• [Task description]
All of the data below is to be written out again exactly.

________________

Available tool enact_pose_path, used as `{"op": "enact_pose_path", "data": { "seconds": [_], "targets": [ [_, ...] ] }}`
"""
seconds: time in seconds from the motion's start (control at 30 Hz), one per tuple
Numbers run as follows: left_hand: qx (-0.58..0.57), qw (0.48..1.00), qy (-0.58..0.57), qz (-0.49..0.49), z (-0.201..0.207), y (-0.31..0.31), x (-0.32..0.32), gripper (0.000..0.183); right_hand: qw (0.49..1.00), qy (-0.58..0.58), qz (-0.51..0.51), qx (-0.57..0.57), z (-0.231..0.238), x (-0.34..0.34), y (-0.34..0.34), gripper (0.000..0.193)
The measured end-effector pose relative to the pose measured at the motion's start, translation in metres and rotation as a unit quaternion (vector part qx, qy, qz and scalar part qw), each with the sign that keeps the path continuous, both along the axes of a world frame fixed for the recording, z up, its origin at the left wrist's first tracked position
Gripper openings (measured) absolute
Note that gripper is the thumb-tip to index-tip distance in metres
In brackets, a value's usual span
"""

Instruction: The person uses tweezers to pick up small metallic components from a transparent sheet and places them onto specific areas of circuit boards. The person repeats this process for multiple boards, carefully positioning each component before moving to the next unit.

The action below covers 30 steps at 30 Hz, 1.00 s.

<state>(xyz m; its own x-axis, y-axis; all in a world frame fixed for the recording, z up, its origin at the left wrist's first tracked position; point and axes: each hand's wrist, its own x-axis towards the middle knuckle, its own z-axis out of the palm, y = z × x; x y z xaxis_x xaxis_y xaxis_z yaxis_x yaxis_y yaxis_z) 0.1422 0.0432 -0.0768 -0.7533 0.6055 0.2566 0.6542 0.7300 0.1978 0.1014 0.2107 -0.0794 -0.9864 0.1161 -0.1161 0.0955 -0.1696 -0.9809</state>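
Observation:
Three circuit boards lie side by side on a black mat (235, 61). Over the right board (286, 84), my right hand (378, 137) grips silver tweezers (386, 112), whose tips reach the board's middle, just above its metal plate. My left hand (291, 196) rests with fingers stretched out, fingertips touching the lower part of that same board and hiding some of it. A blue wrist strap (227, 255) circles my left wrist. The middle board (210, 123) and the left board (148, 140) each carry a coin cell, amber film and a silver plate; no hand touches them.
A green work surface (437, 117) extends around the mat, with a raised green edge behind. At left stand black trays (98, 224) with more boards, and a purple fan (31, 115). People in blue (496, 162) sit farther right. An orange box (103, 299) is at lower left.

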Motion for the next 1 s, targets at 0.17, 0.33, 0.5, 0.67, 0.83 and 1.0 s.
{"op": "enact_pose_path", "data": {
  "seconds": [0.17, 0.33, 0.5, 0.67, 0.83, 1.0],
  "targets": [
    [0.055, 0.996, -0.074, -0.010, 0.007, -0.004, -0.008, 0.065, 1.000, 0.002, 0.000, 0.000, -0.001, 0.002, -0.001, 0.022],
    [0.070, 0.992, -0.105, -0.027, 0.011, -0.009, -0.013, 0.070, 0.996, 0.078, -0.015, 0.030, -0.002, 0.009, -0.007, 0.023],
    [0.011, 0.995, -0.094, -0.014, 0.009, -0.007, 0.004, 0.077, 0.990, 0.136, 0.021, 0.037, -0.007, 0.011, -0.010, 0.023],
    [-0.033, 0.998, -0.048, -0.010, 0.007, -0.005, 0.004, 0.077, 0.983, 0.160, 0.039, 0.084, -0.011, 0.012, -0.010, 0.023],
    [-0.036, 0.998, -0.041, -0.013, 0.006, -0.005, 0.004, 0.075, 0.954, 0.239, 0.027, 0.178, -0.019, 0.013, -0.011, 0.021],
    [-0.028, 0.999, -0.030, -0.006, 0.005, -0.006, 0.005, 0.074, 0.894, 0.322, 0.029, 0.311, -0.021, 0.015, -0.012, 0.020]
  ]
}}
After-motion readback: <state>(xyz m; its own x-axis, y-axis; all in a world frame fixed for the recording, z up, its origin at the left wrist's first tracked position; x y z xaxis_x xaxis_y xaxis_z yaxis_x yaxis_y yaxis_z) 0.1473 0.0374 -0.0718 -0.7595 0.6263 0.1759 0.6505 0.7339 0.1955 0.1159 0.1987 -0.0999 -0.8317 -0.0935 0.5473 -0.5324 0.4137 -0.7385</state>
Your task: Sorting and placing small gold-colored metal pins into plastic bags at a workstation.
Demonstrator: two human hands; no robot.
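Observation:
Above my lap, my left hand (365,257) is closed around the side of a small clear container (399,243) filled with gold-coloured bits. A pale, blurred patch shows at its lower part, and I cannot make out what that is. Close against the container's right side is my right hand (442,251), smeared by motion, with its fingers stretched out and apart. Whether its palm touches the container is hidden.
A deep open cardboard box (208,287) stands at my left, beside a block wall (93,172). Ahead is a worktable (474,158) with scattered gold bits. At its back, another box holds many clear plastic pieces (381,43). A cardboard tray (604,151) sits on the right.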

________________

• [Solution to the exercise]
Available tool enact_pose_path, used as `{"op": "enact_pose_path", "data": { "seconds": [_], "targets": [ [_, ...] ] }}`
"""
seconds: time in seconds from the motion's start (control at 30 Hz), one per tuple
Numbers run as follows: left_hand: qx (-0.58..0.57), qw (0.48..1.00), qy (-0.58..0.57), qz (-0.49..0.49), z (-0.201..0.207), y (-0.31..0.31), x (-0.32..0.32), gripper (0.000..0.183); right_hand: qw (0.49..1.00), qy (-0.58..0.58), qz (-0.51..0.51), qx (-0.57..0.57), z (-0.231..0.238), x (-0.34..0.34), y (-0.34..0.34), gripper (0.000..0.193)
The measured end-effector pose relative to the pose measured at the motion's start, translation in metres and rotation as a unit quaternion (vector part qx, qy, qz and scalar part qw), each with the sign that keeps the path continuous, both along the axes of a world frame fixed for the recording, z up, its origin at the left wrist's first tracked position
Gripper openings (measured) absolute
Note that gripper is the thumb-tip to index-tip distance in metres
In brackets, a value's usual span
"""

Instruction: The person uses tweezers to pick up small metallic components from a transparent sheet and places them onto specific areas of circuit boards. The person repeats this process for multiple boards, carefully positioning each component before moving to the next unit.

The action below covers 30 steps at 30 Hz, 1.00 s.

<state>(xyz m; its own x-axis, y-axis; all in a world frame fixed for the recording, z up, its origin at the left wrist's first tracked position; point and axes: each hand's wrist, its own x-axis towards the middle knuckle, its own z-axis out of the palm, y = z × x; x y z xaxis_x xaxis_y xaxis_z yaxis_x yaxis_y yaxis_z) 0.1422 0.0432 -0.0768 -0.7533 0.6055 0.2566 0.6542 0.7300 0.1978 0.1014 0.2107 -0.0794 -0.9864 0.1161 -0.1161 0.0955 -0.1696 -0.9809</state>
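Observation:
Three circuit boards lie side by side on a black mat (235, 61). Over the right board (286, 84), my right hand (378, 137) grips silver tweezers (386, 112), whose tips reach the board's middle, just above its metal plate. My left hand (291, 196) rests with fingers stretched out, fingertips touching the lower part of that same board and hiding some of it. A blue wrist strap (227, 255) circles my left wrist. The middle board (210, 123) and the left board (148, 140) each carry a coin cell, amber film and a silver plate; no hand touches them.
A green work surface (437, 117) extends around the mat, with a raised green edge behind. At left stand black trays (98, 224) with more boards, and a purple fan (31, 115). People in blue (496, 162) sit farther right. An orange box (103, 299) is at lower left.
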
Motion for the next 1 s, targets at 0.17, 0.33, 0.5, 0.67, 0.83 and 1.0 s.
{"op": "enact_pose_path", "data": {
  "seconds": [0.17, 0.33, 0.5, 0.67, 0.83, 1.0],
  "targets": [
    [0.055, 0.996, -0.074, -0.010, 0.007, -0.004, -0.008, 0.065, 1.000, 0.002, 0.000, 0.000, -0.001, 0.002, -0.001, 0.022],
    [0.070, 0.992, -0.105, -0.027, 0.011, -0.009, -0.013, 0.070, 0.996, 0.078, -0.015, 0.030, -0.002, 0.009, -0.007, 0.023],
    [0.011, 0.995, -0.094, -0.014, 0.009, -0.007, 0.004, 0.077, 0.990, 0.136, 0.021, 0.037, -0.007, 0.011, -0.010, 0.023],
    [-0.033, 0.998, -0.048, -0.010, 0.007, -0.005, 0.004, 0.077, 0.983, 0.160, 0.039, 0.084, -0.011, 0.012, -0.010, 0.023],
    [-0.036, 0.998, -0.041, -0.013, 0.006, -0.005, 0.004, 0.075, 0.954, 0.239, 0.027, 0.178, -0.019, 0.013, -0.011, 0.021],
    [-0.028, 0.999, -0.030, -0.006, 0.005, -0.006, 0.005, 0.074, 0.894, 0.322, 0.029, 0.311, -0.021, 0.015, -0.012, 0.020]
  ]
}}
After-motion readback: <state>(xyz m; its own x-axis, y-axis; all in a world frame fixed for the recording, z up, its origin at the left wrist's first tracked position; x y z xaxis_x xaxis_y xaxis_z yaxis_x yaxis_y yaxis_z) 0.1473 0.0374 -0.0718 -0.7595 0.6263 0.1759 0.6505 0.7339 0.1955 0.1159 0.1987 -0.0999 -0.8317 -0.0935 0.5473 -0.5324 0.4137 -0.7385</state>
Your task: Sorting and placing small gold-colored metal pins into plastic bags at a workstation.
Demonstrator: two human hands; no robot.
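Observation:
Above my lap, my left hand (365,257) is closed around the side of a small clear container (399,243) filled with gold-coloured bits. A pale, blurred patch shows at its lower part, and I cannot make out what that is. Close against the container's right side is my right hand (442,251), smeared by motion, with its fingers stretched out and apart. Whether its palm touches the container is hidden.
A deep open cardboard box (208,287) stands at my left, beside a block wall (93,172). Ahead is a worktable (474,158) with scattered gold bits. At its back, another box holds many clear plastic pieces (381,43). A cardboard tray (604,151) sits on the right.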

Nothing remains to be answered in this exercise.